CDU-Politiker Jens Spahn beim Parteitag der Christdemokraten.Foto: AFP/Tobias Schwarz
Jens Spahn, der Katholik, nimmt die Essener Tafel in Schutz. Gregor Gysi, der Atheist, warnt vor einer „gottlosen Gesellschaft“. Eine Diskussion über das Christentum.

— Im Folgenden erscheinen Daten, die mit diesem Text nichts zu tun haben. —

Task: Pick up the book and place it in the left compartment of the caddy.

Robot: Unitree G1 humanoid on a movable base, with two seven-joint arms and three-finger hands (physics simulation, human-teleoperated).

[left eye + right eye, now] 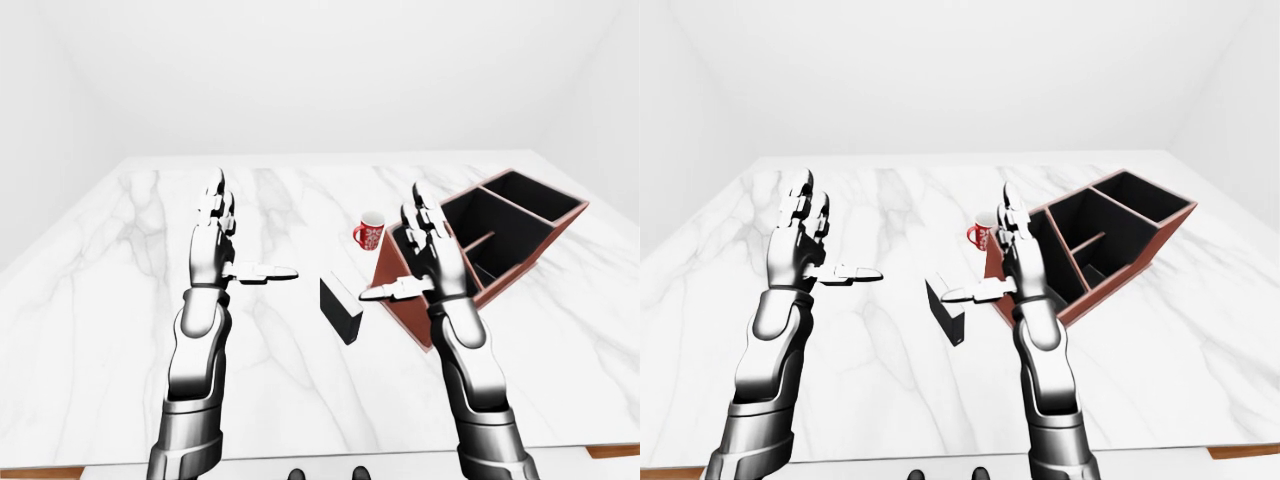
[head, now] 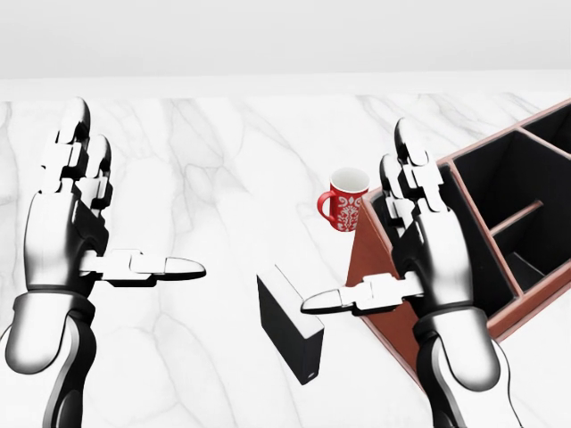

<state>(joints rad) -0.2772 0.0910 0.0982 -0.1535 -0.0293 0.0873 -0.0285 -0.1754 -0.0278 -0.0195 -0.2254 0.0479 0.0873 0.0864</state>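
Note:
A black book [image 2: 290, 330] stands on its edge on the white marble table [image 2: 223, 178], just left of the red-brown caddy [image 1: 1130, 270]. The caddy has several dark compartments, and its left one lies behind my right hand in the head view. My right hand [image 2: 370, 245] is open, palm turned left, with its thumb hovering over the book's right end and the caddy's near corner. My left hand [image 2: 116, 214] is also open and holds nothing. It is raised at the left of the view, well apart from the book.
A red mug with a white pattern [image 2: 343, 203] stands just above the book in the head view, beside the caddy's left corner. The table's near edge [image 1: 330, 460] runs along the bottom of the eye views. White walls surround the table.

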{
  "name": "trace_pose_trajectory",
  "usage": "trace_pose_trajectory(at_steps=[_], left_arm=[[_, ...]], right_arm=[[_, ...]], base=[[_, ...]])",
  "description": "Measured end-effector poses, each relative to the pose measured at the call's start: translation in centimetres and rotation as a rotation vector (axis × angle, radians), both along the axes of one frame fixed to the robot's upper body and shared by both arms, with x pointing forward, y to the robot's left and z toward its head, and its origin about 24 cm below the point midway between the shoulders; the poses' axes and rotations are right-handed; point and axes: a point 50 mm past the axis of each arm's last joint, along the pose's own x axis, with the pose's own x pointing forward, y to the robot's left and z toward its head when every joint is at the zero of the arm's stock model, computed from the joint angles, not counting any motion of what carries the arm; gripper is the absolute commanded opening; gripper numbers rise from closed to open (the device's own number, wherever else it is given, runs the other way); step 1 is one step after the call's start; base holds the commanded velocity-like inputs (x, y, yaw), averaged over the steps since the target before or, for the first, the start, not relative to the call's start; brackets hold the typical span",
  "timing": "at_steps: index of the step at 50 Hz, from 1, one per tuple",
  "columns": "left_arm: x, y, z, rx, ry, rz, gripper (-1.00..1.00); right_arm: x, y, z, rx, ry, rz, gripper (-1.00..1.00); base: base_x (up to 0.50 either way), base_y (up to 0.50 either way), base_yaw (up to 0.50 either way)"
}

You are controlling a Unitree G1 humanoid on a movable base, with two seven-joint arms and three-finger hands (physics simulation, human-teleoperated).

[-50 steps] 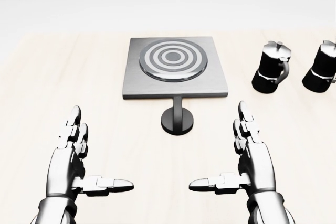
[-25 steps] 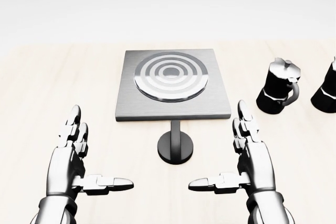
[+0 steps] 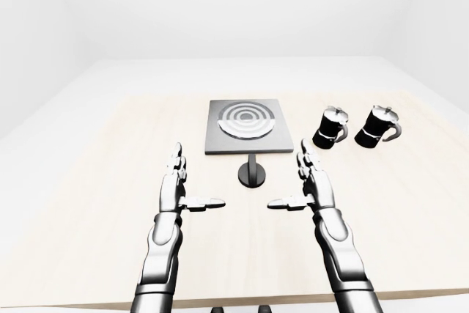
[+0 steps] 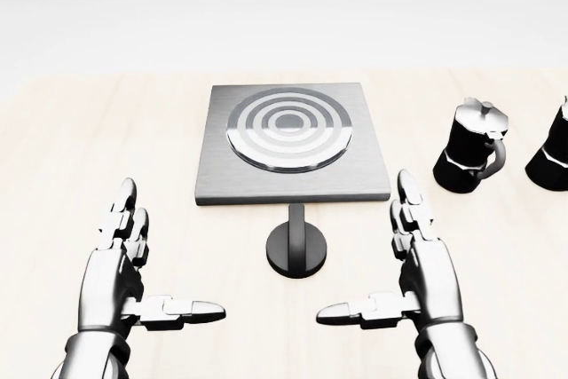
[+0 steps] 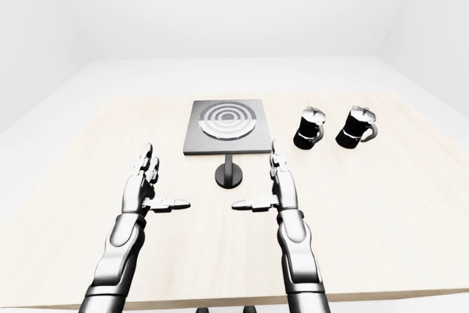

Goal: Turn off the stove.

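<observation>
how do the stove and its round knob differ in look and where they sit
The stove is a flat square grey slab topped by a burner of concentric rings; the knob is a much smaller dark disc. The stove lies higher in the head view; the knob sits just below its lower edge, joined by a short stem, between the open left hand and right hand. Both rest on the pale wooden table, untouched.

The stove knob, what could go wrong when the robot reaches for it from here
1. The knob sits low between the two open hands, close under the stove edge; a reaching right hand might bump the stove plate rather than grip the knob.
2. Both the right hand and the left hand are about equally near, so they could crowd each other at the knob.
3. Two moka pots stand to the right; a wide right-arm swing could tip one.
</observation>
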Motion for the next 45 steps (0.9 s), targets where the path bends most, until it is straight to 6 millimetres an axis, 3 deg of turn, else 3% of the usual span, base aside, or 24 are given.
trace_pose_trajectory(at_steps=[6,19,32,45], left_arm=[[0.0,0.0,0.1,-0.002,-0.001,0.001,1.0],[0.8,1.5,1.4,-0.069,-0.018,0.098,1.0],[0.9,5.0,3.7,-0.131,-0.103,0.311,1.0],[-0.5,8.4,5.3,-0.217,-0.191,0.512,1.0]], right_arm=[[0.0,0.0,0.0,-0.001,0.004,-0.003,1.0],[0.1,-0.2,-0.3,0.005,0.018,-0.016,1.0],[0.2,-0.2,-0.4,-0.001,0.023,-0.021,1.0],[0.1,-0.3,-0.4,-0.006,0.024,-0.028,1.0]], base=[[0.34,0.0,0.0],[0.0,0.0,0.0],[0.0,0.0,0.0],[0.0,0.0,0.0]])
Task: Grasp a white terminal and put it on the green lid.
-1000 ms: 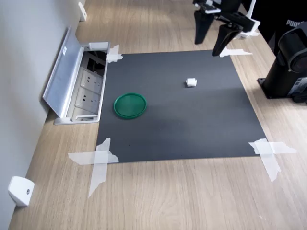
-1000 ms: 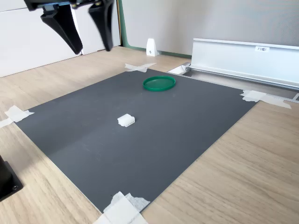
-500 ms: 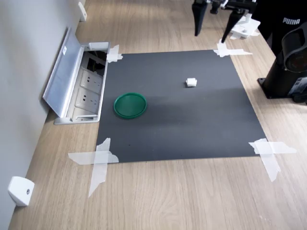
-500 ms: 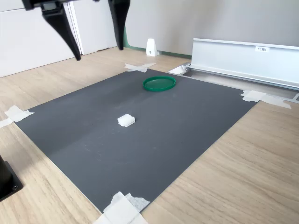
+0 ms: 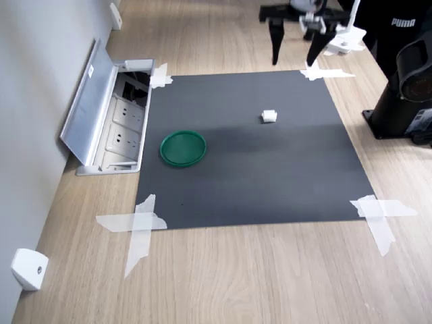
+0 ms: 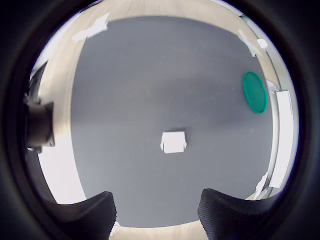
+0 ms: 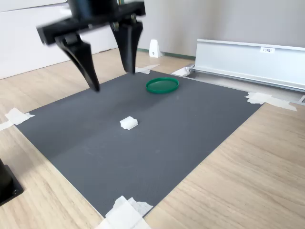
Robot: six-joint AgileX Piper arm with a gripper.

Von Malte Lehming | DER TAGESSPIEGEL

Er spricht es selbst an, jenes „große europäische Thema, das Westeuropa die nächsten fünfzig Jahre beschäftigen wird“. Flüchtlinge, Einwanderung, Islam, Integration. Vom Brexit bis zum Wahlergebnis in Österreich: Darum geht’s. Alles andere ist alles andere. Jens Spahn ist in seinem Element. Da sei die konservativ-reaktionäre Koran-Auslegung vieler Moscheegemeinden, unter der vor allem Frauen und Andersgläubige zu leiden hätten. „Gut möglich, dass uns der Laden irgendwann um die Ohren fliegt.“ Schließlich habe es seit 500 Jahren aus dem arabischen Kulturkreis auch keine wirtschaftlichen Innovationen gegeben.

Fast nahtlos landet Spahn dann beim Streit um die Essener Tafel. Der Sozialstaat habe sich bislang immer als Nationalstaat definiert, sagt er. Jeder Bürger dieses Nationalstaats habe Steuern in die Kassen der Solidargemeinschaft gezahlt.